Firefox and Cloudflare enable ECH support for domain hiding in HTTPS traffic

Mozilla has announced the inclusion of support for users of the stable branch of Firefox for the ECH (Encrypted Client Hello) mechanism, which continues the development of ESNI (Encrypted Server Name Indication) technology and is designed to encrypt information about the parameters of TLS sessions, such as the requested domain name. Code for working with ECH was originally added to the Firefox 85 release, but was disabled by default. Chrome gradually began to include ECH support starting with the release of Chrome 115.

Since in addition to connecting with server Requested domain information is leaked via DNS. For full protection, in addition to ECH, you must use DNS over HTTPS or DNS over TLS to encrypt DNS traffic. Firefox will not use ECH without enabling DNS over HTTPS in the settings. You can check ECH support in your browser on this page.

One of the factors that enabled ECH support by default in Firefox was Cloudflare's inclusion of ECH support in its content delivery network a few days ago. On the practical side, since data about the requested hosts when using ECH is hidden from analysis, filtering and blocking unwanted sites using Cloudflare CDN will now require blocking the entire Cloudflare network, blocking all requests from ECH, or organizing HTTPS interception using fake root certificates on user system.

Initially, to organize work on one IP address of several HTTPS sites, the TLS extension SNI was used, in which the name of the requested host was indicated in the ClientHello message transmitted before establishing an encrypted communication channel. This feature made it possible to distribute requests across virtual hosts at an early stage of connection processing, but also made it possible on the ISP side to selectively filter HTTPS traffic and analyze which sites the user opens, which did not allow achieving complete confidentiality when using HTTPS.

To solve this problem and prevent leakage of information about the requested site, an ESNI extension was later proposed that implements data encryption with the host name. During the implementation of ESNI, it was revealed that the proposed mechanism does not cover all possible sources of host data leakage and its use is not enough to ensure complete confidentiality of HTTPS sessions. In particular, when resuming a previously established session, the domain name in clear text continued to be specified among the parameters of the PSK (Pre-Shared Key) TLS extension. In addition, efforts to implement ESNI have identified compatibility and scaling issues that have prevented widespread adoption of ESNI.

Taking into account the identified shortcomings of ESNI, a new universal ECH mechanism was developed that allows encryption of the parameters of any TLS extensions. Technically, the main difference between ECH and ESNI is that instead of individual fields, the entire ClientHello message is encrypted at once. ECH involves splitting the ClientHello into two separate messages - the encrypted ClientHelloInner message (SNI Inner) and the unencrypted underlying ClientHelloOuter message (SNI Outer). An unencrypted SNI Outer carries non-privacy data such as the TLS version and a list of ciphers used, as well as a common domain name that does not overlap with the actual name of the requested domain. For example, for all Cloudflare clients, the unencrypted SNI Outer specifies the common host "cloudflare-ech.com", but the actual name of the requested host is transmitted in the encrypted SNI Inner and is not available for analysis.

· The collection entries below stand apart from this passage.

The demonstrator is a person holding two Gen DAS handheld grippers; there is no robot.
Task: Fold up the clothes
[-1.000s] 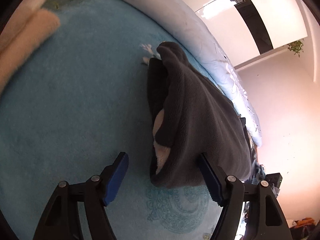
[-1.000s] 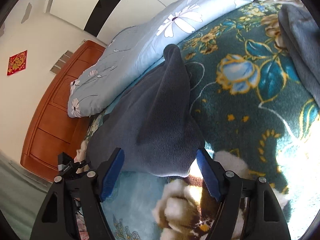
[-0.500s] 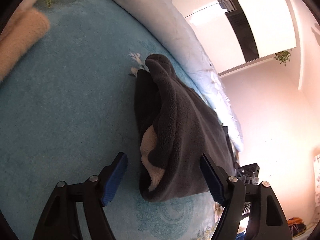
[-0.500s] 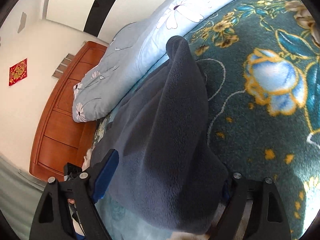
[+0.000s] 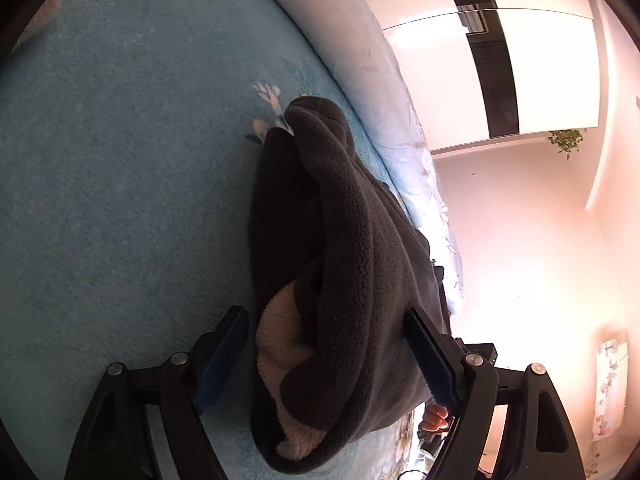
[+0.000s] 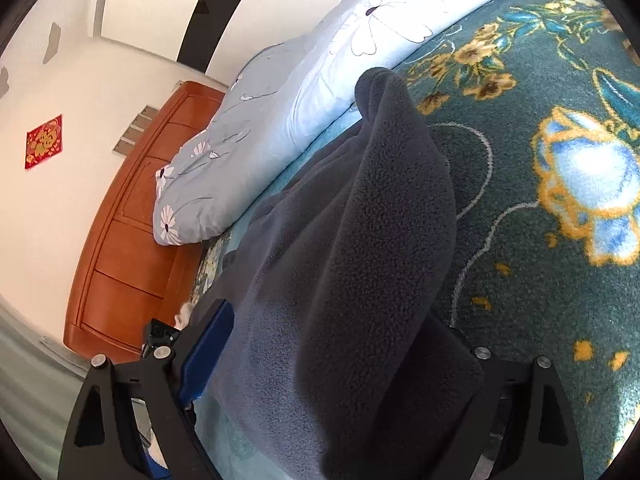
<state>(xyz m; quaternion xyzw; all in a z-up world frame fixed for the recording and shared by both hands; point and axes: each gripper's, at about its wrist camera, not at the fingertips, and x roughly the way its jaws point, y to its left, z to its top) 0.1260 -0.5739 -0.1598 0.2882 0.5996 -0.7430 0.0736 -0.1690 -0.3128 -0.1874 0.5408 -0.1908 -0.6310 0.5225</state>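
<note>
Reaching for the near end of a dark grey fleece (image 5: pixel 352 264), both grippers brought up to it for a fresh hold; judged an early step of the fold, the garment not yet flat

- Item: fleece, bunched in a long ridge on the bedspread (image 5: pixel 120 184), far end close to a pale floral duvet (image 6: pixel 320 80). Cream lining (image 5: pixel 280 332) shows at the near end
- Left gripper (image 5: pixel 328 360): jaws wide and lately opening further; the near end of the fleece lies between them. The blue pad on the left stands just clear of the cloth; the right-hand pad lies against its flank, no squeeze to be seen. Not gripping
- Right gripper (image 6: pixel 332 364): jaws wide, likewise lately opening further. Fleece fills the gap and drapes over the right finger, hiding its pad; left pad (image 6: pixel 208 352) is at the cloth's edge. No pinch visible
- Surroundings: wooden headboard (image 6: pixel 120 248) beyond the duvet; a person's fingertips (image 5: pixel 434 416) just visible under the fleece's edge in the left view

Next move, as judged: close each pair of jaws on one corner or edge only, not the whole bunched thickness, then lift and draw apart to spread the cloth. Risk: a thick, soft wad may slip or come up doubled
</note>
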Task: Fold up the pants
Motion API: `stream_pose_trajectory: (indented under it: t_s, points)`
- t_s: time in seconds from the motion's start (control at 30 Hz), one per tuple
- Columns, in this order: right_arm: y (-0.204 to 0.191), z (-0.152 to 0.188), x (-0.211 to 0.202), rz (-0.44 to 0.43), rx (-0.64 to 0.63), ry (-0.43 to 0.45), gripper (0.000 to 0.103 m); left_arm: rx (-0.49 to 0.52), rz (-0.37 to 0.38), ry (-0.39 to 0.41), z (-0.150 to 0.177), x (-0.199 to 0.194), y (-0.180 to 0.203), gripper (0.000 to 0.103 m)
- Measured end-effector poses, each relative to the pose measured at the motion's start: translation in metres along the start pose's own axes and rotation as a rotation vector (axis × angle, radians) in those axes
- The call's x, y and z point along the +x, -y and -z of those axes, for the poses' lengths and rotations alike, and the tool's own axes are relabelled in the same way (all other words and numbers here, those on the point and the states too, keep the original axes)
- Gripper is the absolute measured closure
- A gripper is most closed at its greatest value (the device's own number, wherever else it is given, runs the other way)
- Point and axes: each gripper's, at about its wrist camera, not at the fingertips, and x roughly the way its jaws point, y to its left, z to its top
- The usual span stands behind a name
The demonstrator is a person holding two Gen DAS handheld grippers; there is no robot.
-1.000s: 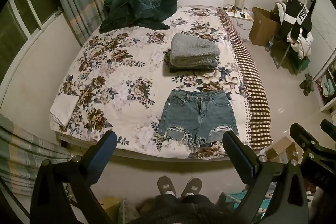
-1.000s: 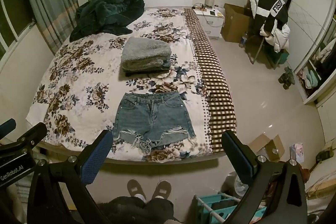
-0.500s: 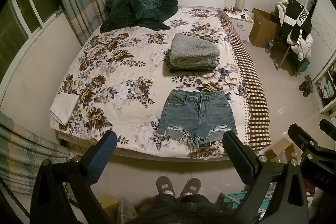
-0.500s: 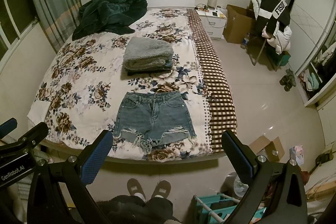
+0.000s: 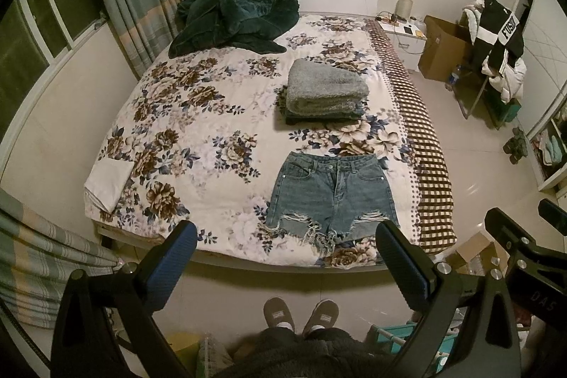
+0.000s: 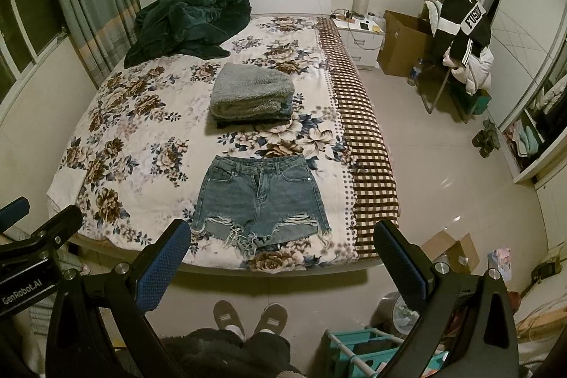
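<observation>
Ahead in the left wrist view: denim shorts spread flat near the foot edge of the flowered bed, waistband toward a folded grey blanket. Left gripper held above the floor, jaws wide apart, empty.

Likewise from the right wrist: right gripper off the bed, jaws spread, empty; shorts lying beyond, untouched.
</observation>
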Motion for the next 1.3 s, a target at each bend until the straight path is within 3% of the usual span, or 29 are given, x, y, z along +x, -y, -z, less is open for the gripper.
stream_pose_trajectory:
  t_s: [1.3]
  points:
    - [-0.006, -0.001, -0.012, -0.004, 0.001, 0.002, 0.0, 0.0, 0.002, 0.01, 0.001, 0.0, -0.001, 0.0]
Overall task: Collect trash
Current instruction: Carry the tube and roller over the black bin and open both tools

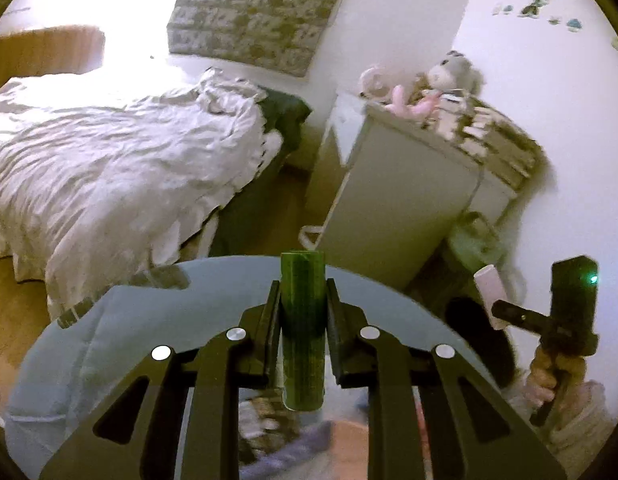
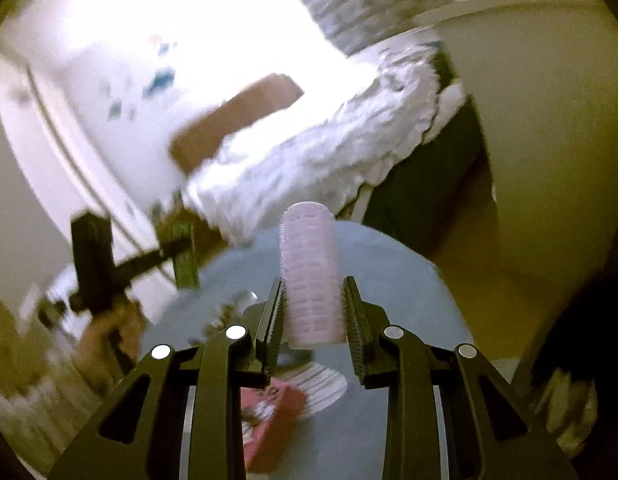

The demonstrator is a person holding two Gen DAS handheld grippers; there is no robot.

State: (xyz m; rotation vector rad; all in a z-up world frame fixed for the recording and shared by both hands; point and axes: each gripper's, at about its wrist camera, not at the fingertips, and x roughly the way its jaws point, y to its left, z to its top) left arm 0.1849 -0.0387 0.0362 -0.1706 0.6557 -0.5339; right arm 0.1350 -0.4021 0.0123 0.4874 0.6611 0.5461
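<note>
The left gripper is closed on a green roller, a ribbed cylinder held upright, gripped at mid-length with both ends projecting past the fingers. The right gripper is closed on a pink roller, likewise upright, held near its lower half between toothed pads. Both rollers are carried above a round glass tabletop; neither is seen to touch it.

Handling, judged: both rollers appear to be hollow plastic mesh cylinders, so they are taken to be light and somewhat springy. Hard squeezing is expected to flatten them; a moderate grip should do. The bristly surface should resist slipping. The round body may roll if set on its side, so release on end or straight into a bin is preferred. Mid-length is judged the best hold, as now on the green one; the pink one, held lower, may tip.

No bin is identified in either view. The right wrist view is blurred. A bed and a white cabinet lie beyond the tabletop.
</note>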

Firefox and Cloudflare enable ECH support for domain hiding in HTTPS traffic

ECH also uses a different encryption key distribution scheme: public key information is transmitted in HTTPSSVC DNS records rather than TXT records. Authenticated end-to-end encryption based on the HPKE (Hybrid Public Key Encryption) mechanism is used to obtain and encrypt the key. ECH also supports secure key retransmission from the server, which can be used in the event of key rotation. server and to resolve issues with retrieving outdated keys from the DNS cache.